This year’s food importing bill will be still the third highest ever, roughly at the same level of 2007, and well above the pre-food crisis levels of $350bn-$450bn a year.

The forecast of a drop in the world’s import food bill comes even as the price of food commodities such as soyabean, corn and wheat has surged this week to the highest level in eight months, rising 50 per cent from their December’s low.

But the FAO said that “in spite of strong gains in recent weeks, international prices of most agricultural commodities have fallen in 2009 from their 2008 heights.” It added: “Barring major crop setbacks… the food economy looks less vulnerable” this year.

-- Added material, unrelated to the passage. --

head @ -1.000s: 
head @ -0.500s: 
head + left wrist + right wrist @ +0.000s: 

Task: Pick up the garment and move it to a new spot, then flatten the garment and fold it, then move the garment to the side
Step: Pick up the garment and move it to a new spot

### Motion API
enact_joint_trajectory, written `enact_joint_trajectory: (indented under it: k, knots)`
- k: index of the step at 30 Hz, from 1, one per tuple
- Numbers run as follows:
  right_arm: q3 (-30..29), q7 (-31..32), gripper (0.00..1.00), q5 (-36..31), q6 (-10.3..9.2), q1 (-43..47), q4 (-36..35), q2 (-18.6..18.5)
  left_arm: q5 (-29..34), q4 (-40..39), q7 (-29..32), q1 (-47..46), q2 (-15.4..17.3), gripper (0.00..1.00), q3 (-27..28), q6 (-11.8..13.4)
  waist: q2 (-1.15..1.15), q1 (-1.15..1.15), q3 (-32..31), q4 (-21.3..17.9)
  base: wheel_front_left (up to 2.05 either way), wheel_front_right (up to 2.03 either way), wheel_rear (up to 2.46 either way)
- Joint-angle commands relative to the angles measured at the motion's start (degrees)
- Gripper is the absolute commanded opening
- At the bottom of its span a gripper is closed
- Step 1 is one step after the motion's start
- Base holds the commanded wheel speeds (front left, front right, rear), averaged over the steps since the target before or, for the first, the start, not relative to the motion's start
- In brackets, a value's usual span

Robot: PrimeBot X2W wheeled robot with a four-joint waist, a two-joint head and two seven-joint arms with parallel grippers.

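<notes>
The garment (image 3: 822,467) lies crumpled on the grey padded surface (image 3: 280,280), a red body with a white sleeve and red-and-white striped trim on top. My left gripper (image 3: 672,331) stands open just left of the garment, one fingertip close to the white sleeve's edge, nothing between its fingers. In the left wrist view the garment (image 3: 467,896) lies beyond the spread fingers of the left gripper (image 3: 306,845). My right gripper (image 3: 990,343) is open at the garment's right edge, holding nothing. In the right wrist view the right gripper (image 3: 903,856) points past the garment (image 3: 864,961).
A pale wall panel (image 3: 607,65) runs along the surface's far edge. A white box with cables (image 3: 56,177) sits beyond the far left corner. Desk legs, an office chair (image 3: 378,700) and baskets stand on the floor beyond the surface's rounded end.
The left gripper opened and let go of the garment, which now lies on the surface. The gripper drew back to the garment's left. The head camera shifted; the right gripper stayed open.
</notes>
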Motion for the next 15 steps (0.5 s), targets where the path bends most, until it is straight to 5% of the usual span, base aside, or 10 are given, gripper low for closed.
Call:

The 2007-08 food crisis saw record prices for agricultural commodities such as wheat, rice, soyabean and corn, triggering food riots in at least 25 countries, from Mexico and Bangladesh to Senegal and Egypt. The crisis was the main factor behind the collapse of the government of Haiti, as people rallied against record rice prices.

Private sector analysts are less optimistic, pointing to falling supplies of soyabean – a key commodity to feed livestock – and a drop in the expected harvest of corn. With inventories still low by historical standards, any weather disruption could boost prices.

The combination of worries is propelling already prices. Soyabean and corn are now trading at the same level they did in January 2008 – about $12.00 and $4.50 a bushel, respectively, but well below last year’s records of $16.50 and $7.50. Wheat is lagging behind, trading at the level of October 2007 – at about $6.50 a bushel, but still far below the 2008 peak of $13.0 a bushel.

Bill Lapp, president of Advanced Economic Solutions, a US-based consultancy which advises leading food companies, says that labelling the current rise in prices as a new food crisis would be “too strong” an expression. But Mr Lapp, a former chief economist at ConAgra Food, the US company, added: “There are risks lying out there that make me concerned about where the agricultural market is heading.”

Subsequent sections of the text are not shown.